At the same time, the whole market rally this year has been driven by "FOMO" - or a fear of missing out. Investors have latched onto the best-performing names, clinging to the belief that winners will keep winning and that any companies with exposure to the internet are the safest shelters to hide in amid the coronavirus. Yet over the past month, investors seem to have fatigued of Fastly, and the stock is down ~30% since reporting second-quarter results, despite a "beat and raise" on paper.
The question for investors is: is it the right time to catch Fastly on this rare dip (after the stock has run up ~4x since the start of the year), or does this correction have further room to go?
In my view, it's the latter. Fastly's strong second-quarter results, which I'll provide an update on in this article, do little to persuade me to buy Fastly stock while it's trading at nosebleed levels, because I think all of that strength is already baked into the company's current valuation multiple.
It's easy to see why Fastly is such a popular story. The chart below, taken from tech research website SimilarTech, estimates Fastly's market share at only ~3% among the top 10k websites on the internet.
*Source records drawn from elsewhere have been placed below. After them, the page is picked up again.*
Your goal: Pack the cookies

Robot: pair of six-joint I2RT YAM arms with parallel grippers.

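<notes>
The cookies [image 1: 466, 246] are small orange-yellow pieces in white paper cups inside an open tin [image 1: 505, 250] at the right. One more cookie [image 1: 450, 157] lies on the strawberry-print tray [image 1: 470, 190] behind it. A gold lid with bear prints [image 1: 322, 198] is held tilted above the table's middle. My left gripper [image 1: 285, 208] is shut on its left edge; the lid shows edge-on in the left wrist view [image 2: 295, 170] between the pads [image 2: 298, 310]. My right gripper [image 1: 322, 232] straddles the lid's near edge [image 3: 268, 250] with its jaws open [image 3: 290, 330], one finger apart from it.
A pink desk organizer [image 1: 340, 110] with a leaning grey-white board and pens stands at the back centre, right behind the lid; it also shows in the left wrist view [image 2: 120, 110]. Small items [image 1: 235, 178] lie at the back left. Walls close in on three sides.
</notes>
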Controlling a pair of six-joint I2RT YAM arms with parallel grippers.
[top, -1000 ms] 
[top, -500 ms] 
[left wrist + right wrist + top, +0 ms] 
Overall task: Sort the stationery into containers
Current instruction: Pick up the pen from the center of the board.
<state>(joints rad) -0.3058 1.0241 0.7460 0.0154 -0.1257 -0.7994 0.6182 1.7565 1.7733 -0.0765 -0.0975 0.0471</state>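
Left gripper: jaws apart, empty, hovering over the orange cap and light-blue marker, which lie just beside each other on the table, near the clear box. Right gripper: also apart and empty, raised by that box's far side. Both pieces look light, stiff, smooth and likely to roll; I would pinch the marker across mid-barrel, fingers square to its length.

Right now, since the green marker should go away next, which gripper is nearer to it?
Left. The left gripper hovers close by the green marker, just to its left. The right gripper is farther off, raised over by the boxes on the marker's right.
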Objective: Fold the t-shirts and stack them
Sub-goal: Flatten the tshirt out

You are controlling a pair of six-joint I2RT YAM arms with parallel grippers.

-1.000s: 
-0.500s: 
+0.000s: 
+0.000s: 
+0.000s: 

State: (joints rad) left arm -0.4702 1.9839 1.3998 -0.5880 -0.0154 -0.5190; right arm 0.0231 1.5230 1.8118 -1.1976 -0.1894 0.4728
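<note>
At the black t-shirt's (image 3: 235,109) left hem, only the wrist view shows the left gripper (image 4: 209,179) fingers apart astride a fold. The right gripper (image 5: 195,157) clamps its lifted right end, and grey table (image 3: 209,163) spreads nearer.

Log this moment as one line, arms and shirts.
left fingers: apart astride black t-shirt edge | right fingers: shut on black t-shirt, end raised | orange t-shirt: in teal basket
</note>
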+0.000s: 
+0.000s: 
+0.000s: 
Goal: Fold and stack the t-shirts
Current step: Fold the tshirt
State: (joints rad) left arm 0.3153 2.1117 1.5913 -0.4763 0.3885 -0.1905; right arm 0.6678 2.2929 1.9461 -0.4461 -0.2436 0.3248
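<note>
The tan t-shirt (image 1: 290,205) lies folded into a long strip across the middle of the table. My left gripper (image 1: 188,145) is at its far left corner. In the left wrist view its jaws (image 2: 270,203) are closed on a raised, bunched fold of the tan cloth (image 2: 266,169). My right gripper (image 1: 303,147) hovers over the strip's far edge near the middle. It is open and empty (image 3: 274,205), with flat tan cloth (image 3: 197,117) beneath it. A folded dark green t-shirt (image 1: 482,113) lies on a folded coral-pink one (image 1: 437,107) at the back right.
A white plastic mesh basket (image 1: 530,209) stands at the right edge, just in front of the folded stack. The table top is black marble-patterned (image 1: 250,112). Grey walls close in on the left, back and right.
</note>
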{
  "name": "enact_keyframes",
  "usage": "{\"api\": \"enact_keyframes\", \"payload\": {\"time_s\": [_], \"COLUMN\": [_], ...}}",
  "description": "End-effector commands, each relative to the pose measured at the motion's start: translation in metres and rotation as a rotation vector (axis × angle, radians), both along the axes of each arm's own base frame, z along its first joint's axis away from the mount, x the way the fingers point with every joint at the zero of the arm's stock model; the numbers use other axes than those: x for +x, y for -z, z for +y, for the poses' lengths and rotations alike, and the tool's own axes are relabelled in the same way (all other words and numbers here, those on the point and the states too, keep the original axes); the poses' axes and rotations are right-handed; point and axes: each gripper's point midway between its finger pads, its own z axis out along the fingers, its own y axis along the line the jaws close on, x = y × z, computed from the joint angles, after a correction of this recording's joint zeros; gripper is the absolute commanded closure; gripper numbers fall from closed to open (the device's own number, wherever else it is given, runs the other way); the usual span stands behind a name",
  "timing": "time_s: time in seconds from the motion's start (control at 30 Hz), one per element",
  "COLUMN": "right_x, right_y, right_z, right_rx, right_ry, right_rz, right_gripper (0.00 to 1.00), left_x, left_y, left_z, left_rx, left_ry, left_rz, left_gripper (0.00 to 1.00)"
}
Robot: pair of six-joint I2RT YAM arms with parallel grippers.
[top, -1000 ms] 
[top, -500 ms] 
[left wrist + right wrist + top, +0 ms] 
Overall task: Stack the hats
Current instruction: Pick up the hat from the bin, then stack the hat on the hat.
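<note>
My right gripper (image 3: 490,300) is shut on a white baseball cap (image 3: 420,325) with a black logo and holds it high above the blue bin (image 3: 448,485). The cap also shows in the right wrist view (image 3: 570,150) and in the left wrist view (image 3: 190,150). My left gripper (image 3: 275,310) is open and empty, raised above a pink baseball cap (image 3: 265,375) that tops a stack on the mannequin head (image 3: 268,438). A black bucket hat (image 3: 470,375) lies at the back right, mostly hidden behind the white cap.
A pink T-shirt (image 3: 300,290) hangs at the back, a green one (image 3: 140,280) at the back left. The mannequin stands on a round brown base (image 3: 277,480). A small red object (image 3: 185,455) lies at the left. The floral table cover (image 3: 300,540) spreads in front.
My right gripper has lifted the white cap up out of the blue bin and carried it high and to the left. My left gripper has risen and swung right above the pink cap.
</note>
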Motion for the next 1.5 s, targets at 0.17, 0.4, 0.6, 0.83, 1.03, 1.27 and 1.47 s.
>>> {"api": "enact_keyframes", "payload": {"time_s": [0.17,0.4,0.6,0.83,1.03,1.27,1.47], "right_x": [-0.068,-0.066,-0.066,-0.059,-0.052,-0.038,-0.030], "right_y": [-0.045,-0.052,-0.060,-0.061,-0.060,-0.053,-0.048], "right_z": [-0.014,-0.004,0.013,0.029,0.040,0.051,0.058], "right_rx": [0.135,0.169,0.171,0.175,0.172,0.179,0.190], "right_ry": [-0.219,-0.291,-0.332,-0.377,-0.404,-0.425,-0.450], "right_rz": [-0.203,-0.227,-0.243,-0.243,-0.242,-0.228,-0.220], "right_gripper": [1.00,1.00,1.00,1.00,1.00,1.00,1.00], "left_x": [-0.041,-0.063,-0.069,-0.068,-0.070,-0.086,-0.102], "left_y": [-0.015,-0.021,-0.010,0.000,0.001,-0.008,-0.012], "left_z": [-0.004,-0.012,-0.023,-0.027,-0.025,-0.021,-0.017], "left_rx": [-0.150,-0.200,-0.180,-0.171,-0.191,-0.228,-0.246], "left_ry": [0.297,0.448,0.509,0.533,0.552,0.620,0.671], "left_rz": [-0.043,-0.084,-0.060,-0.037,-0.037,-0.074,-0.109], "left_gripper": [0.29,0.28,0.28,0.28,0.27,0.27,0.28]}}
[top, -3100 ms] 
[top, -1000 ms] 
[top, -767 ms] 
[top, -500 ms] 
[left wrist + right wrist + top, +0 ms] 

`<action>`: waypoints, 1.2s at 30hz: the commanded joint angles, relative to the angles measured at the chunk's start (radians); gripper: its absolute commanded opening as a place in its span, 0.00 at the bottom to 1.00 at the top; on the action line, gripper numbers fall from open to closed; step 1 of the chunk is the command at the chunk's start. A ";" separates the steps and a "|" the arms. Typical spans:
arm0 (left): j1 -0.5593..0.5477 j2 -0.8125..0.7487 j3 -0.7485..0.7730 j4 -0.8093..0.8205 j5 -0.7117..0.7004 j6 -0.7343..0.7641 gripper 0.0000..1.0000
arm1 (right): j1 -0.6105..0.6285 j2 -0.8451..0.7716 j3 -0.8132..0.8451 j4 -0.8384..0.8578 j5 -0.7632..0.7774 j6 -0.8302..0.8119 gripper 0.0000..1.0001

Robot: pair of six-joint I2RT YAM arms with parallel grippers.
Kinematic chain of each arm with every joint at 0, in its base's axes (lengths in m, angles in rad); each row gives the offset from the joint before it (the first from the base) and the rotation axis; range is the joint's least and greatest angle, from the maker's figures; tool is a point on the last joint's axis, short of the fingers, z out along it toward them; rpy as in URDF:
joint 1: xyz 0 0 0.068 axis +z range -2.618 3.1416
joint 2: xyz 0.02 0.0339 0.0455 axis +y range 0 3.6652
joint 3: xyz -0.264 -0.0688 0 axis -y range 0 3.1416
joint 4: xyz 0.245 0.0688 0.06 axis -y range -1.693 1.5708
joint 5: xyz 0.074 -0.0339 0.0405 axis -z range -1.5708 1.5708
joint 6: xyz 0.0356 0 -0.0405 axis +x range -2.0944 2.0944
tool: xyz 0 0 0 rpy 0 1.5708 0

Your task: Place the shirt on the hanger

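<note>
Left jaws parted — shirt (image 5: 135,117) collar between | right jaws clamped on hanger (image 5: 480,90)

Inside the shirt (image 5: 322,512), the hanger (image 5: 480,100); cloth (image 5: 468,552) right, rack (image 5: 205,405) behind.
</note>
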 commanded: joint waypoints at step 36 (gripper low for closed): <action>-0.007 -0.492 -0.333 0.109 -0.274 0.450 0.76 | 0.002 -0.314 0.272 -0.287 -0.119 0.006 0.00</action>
Figure 1. Fastly market shareSource: SimilarTech.com
And Fastly's market share is rapidly climbing. Fastly's Q2 revenue growth clocked in at 60% y/y, while Akamai (AKAM) - one of Fastly's primary competitors - grew at only 13% y/y, implying substantial share gains. Importantly, Fastly's focus on "edge computing" and delivering data and applications to users as fast as possible has made it a go-to CDN (content delivery network) in a pandemic when internet usage is soaring and bandwidth demands are high. Read more on Fastly's edge compute technology from its website here. Essentially think of Fastly a fast lane for internet traffic that collects toll fees the more it gets used.
It's important to acknowledge this bullish thesis while at the same time being realistic at what kind of price Fastly should be able to command in the market. At current share prices near $85, Fastly already trades at a market cap of $8.69 billion. After netting off the $384 million of cash and $30 million of debt on Fastly's most recent balance sheet, its enterprise value is $8.33 billion. Versus Wall Street's FY21 revenue consensus of $394.6 million (+33% y/y; data from Yahoo Finance), Fastly trades at a stunning 21.1x EV/FY21 revenue. This is extremely rich for a company that is generating only ~60% gross margins (whereas most of the software and internet companies trading at these nosebleed levels tend to carry margins in the 70s or 80s). And while competitor Akamai doesn't make for a like-for-like compare given its revenue growth is significantly slower than Fastly, it's important to note that mature CDNs like Akamai are trading below 6x forward revenues (and that's after a multiples expansion from the mid-4s early this year).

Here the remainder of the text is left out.